__PROVIDED ENTRIES__

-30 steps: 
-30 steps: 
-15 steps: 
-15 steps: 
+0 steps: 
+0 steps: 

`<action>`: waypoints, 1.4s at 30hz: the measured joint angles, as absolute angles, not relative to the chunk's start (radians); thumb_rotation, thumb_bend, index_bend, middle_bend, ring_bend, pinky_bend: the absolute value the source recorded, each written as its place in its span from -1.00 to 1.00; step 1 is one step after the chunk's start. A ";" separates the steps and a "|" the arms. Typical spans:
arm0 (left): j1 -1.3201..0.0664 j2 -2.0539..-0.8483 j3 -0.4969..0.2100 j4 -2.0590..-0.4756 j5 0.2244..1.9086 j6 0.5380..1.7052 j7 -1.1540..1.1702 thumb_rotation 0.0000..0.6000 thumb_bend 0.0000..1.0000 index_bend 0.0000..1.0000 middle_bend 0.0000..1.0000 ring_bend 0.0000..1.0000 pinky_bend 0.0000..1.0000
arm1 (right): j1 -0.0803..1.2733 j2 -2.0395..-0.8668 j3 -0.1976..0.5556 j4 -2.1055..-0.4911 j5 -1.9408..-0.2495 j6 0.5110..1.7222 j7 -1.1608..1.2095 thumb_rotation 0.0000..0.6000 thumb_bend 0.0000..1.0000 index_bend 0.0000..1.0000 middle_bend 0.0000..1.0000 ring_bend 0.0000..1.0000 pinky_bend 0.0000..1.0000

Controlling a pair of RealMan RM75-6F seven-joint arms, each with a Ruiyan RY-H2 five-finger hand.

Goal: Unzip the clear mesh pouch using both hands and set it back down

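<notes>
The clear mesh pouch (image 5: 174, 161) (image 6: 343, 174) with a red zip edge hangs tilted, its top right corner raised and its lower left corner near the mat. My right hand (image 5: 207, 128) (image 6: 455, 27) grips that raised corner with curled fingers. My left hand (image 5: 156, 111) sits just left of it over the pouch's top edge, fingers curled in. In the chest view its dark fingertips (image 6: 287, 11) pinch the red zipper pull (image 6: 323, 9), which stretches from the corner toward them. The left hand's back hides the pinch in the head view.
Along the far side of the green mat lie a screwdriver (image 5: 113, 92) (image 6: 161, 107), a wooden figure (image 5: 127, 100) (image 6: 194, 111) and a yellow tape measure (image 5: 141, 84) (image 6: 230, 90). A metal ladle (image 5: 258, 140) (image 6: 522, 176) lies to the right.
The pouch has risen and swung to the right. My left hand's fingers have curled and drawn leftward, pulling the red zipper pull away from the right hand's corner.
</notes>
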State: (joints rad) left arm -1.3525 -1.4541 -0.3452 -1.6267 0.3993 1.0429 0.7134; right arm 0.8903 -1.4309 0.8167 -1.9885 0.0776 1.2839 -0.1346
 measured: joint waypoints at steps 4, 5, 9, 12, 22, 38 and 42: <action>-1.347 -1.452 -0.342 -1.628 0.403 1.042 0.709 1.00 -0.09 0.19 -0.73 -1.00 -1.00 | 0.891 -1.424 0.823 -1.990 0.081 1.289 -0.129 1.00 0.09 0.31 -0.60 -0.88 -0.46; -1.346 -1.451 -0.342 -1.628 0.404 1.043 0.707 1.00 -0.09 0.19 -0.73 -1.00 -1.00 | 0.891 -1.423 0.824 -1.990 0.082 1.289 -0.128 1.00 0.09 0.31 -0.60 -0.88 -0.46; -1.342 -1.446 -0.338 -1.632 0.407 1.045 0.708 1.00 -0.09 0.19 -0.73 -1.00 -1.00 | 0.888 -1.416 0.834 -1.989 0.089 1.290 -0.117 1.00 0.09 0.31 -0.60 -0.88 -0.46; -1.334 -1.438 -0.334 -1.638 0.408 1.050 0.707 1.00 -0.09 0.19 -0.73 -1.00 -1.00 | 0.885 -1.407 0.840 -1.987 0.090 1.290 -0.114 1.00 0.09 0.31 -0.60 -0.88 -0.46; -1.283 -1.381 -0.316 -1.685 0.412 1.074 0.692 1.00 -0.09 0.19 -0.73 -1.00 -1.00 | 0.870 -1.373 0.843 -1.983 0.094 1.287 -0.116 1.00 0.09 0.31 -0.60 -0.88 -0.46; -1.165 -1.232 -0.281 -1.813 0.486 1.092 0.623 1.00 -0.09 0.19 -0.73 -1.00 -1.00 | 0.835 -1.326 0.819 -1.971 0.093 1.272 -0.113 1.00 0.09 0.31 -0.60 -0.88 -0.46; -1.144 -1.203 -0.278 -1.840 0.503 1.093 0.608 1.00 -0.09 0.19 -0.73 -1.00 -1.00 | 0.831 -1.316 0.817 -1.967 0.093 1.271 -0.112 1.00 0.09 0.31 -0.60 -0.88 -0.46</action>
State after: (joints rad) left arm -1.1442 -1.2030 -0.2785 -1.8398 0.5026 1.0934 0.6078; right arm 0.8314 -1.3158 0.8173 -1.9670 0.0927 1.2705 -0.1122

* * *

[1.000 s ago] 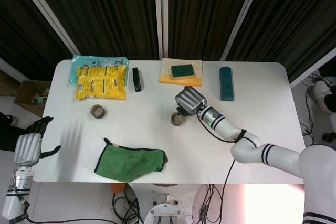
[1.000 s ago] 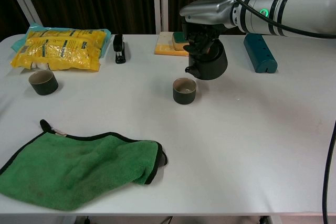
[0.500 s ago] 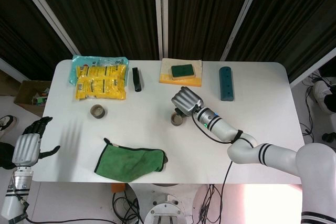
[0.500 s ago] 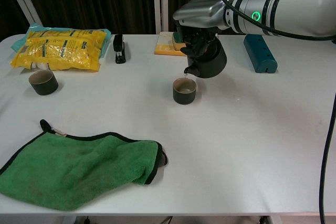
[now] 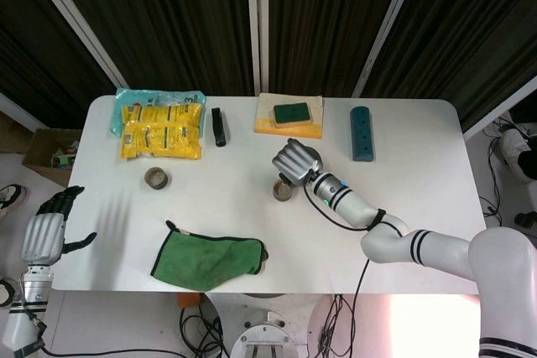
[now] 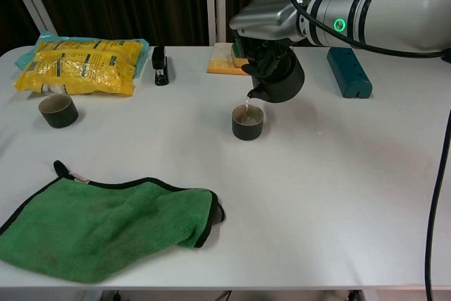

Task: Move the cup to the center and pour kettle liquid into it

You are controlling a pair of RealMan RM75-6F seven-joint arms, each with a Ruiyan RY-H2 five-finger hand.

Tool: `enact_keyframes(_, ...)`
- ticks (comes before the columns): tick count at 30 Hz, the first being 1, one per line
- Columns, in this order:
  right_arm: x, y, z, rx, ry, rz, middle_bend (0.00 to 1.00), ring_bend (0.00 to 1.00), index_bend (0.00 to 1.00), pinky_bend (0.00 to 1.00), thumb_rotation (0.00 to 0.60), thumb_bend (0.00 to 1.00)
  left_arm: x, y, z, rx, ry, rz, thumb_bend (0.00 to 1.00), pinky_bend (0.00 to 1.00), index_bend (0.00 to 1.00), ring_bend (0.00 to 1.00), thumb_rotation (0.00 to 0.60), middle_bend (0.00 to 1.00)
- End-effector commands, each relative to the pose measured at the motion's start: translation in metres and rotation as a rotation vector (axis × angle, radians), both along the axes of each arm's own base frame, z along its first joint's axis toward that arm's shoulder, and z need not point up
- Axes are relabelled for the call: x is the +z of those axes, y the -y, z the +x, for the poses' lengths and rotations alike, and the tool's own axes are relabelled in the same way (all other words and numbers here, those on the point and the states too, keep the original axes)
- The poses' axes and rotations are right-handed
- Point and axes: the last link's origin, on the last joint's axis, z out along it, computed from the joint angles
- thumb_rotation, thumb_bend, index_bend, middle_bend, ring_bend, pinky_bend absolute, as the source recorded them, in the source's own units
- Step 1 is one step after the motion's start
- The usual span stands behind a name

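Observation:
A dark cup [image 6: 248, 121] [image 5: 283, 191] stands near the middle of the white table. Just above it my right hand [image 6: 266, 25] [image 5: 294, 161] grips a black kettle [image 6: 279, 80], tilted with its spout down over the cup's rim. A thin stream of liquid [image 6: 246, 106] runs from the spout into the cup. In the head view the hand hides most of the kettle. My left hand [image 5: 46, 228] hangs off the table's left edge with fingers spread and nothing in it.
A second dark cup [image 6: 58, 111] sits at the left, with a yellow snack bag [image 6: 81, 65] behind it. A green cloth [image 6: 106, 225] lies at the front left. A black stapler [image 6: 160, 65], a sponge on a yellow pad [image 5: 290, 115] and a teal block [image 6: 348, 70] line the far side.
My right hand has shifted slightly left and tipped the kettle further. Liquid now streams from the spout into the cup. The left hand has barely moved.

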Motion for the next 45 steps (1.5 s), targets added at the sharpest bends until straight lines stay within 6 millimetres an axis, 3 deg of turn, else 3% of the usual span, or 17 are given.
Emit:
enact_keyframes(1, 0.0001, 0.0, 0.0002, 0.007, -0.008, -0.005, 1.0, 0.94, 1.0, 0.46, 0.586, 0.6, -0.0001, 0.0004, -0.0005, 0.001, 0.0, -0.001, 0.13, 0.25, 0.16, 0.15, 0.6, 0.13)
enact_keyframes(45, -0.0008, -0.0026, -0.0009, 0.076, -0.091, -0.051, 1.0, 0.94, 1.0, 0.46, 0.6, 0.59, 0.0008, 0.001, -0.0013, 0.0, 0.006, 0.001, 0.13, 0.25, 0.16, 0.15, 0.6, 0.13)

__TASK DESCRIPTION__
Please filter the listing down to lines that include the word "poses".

__RESPONSE__
- Axes are relabelled for the call: x is the +z of those axes, y the -y, z the +x, for the poses' lengths and rotations alike, and the tool's own axes are relabelled in the same way (all other words and numbers here, those on the point and the states too, keep the original axes)
- The poses' axes and rotations are right-handed

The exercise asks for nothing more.